Aim of the exercise —
Repeat only the lines below from the one containing "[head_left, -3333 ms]" through the one containing "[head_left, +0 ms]", inclusive, exactly as written.

(Raw data begins)

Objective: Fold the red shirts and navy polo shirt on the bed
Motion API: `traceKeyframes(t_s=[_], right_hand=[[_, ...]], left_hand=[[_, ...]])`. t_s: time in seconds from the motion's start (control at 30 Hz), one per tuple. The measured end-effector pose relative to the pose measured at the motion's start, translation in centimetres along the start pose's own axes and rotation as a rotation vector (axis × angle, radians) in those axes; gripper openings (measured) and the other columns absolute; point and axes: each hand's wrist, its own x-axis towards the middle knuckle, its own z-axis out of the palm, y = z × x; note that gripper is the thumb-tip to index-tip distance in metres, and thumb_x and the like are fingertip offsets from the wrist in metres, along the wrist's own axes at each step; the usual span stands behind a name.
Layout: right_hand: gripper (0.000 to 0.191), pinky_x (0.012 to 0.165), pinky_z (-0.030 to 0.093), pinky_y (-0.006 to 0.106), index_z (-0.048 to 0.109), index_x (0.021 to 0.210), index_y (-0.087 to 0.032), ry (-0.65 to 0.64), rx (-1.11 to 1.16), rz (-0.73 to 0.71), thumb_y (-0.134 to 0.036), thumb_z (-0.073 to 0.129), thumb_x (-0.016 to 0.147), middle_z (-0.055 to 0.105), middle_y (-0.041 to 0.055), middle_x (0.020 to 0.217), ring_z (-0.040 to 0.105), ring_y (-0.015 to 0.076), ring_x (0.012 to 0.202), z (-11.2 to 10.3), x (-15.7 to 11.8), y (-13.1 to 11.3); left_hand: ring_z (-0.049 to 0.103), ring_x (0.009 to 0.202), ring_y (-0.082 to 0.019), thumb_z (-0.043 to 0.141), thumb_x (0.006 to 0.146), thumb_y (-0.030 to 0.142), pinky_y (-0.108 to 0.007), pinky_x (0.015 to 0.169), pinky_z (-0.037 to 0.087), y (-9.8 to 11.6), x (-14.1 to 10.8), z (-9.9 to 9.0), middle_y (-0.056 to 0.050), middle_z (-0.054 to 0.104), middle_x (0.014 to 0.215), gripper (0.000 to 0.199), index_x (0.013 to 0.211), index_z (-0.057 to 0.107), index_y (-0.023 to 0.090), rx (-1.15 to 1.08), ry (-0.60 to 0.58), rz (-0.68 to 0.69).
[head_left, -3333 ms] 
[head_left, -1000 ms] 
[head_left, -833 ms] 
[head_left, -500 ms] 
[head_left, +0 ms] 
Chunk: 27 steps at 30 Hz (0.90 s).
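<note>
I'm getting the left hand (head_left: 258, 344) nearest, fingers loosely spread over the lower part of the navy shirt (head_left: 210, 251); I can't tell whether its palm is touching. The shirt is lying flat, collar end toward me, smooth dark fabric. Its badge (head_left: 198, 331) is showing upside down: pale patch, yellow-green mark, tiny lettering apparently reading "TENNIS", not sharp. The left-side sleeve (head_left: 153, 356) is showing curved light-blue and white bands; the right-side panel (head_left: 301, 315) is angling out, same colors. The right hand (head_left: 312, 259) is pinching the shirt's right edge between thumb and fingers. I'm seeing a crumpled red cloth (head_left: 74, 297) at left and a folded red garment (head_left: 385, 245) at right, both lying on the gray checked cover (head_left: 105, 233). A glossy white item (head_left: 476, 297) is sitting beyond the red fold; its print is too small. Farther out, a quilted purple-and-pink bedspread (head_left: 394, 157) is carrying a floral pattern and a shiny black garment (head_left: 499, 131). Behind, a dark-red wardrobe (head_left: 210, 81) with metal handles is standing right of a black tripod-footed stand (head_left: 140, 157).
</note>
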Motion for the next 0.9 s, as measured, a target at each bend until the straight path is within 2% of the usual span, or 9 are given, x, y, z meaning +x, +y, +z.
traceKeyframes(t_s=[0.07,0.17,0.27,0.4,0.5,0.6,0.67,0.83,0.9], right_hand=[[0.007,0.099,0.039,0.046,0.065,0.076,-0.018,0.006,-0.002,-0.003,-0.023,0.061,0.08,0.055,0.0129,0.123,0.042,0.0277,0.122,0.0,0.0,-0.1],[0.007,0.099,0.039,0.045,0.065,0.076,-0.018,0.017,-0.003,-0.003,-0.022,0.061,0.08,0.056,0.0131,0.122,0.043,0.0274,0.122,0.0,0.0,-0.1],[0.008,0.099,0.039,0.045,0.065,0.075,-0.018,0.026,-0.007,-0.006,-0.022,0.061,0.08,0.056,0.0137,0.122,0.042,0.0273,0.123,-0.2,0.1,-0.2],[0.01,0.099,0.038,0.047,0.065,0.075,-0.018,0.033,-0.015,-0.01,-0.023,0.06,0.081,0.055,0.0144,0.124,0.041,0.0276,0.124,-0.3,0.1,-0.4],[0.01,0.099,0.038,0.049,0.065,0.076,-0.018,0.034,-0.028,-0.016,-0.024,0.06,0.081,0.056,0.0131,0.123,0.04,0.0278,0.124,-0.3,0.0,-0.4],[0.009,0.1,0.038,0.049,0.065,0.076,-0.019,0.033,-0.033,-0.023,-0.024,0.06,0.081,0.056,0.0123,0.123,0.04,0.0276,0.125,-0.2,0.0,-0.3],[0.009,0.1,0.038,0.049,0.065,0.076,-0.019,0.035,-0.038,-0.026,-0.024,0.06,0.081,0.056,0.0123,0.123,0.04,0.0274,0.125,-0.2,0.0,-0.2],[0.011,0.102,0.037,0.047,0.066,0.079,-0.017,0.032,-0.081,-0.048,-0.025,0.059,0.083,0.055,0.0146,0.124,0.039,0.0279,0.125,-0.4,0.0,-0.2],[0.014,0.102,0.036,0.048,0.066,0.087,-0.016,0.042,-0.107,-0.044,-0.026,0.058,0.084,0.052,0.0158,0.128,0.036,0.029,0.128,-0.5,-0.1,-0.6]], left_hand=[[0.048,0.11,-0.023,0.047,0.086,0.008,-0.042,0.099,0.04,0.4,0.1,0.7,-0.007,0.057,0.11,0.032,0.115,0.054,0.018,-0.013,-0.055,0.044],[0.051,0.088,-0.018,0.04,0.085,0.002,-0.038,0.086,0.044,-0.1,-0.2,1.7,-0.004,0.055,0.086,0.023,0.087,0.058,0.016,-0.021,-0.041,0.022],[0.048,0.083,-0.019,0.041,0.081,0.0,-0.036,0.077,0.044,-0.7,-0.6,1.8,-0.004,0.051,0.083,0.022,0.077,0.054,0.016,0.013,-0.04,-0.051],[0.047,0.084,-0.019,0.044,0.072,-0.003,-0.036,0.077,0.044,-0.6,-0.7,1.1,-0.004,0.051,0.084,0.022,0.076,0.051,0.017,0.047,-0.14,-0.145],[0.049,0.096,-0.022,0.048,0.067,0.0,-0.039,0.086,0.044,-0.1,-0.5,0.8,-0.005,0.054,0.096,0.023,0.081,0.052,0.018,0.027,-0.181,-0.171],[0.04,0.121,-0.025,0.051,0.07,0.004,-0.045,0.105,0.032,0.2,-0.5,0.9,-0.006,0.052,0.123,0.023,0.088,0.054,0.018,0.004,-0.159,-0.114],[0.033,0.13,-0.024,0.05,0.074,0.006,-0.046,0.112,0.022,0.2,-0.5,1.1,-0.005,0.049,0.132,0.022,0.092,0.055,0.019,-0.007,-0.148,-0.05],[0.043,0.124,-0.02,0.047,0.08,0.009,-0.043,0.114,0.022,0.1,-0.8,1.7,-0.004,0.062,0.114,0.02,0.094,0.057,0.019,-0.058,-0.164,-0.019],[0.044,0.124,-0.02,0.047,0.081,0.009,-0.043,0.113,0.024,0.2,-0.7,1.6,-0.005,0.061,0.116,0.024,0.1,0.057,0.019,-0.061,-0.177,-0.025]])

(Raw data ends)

Exercise response —
[head_left, -3333 ms] 
[head_left, -1000 ms] 
[head_left, -833 ms] 
[head_left, -500 ms] 
[head_left, +0 ms] 

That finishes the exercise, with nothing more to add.